Is there an alternative using a ChemAxon function on the cd_smiles column that might be suitable to use in the WHERE clause?

ChemAxon aa7c50abf8

21-11-2007 07:49:38

I assume you use JChem Cartridge with JChem structure tables.





I also assume that the tables contain plain targets without query features. Then exact search is equivalent to perfect search and we don't have to worry about which one of the two structures being compared is the query.
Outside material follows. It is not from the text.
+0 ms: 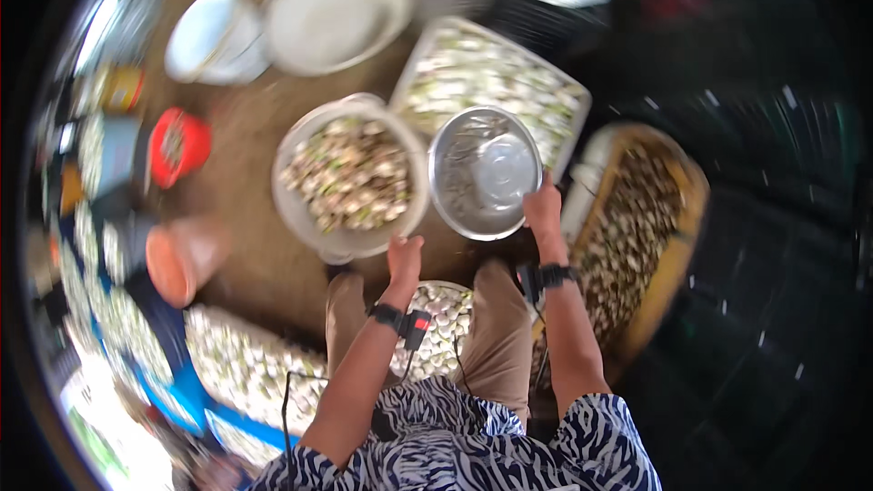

Under such circumstances, the supported way to do this would be





Code:
SELECT a.altid_a, b.altid_b


FROM table1 a, table2 b


WHERE jc_compare(a.cd_smiles, b.cd_smiles, 't:p') = 1;
.





To make the query somewhat faster you could do a pre-filter using the cd_hash column which is not part of the public interface (at least not in JChem Cartridge):





Code:
select asmi, bsmi


from (SELECT a.altid_a asmi, b.altid_b bsmi


      FROM table1 a, table2 b


      WHERE  a.cd_hash = b.cd_hash) hashequals


where jc_compare(asmi, bsmi, 't:p') = 1;






A similar pre-filtering on the cd_hash column is actually performed in the first statement 80 000 times with a literal value (the hash value of a structure in B each time) on the left side of the equality condition. A performance gain (if any) may come from the fact that the hash-based filtering may be more efficient when done in one sweep as a join.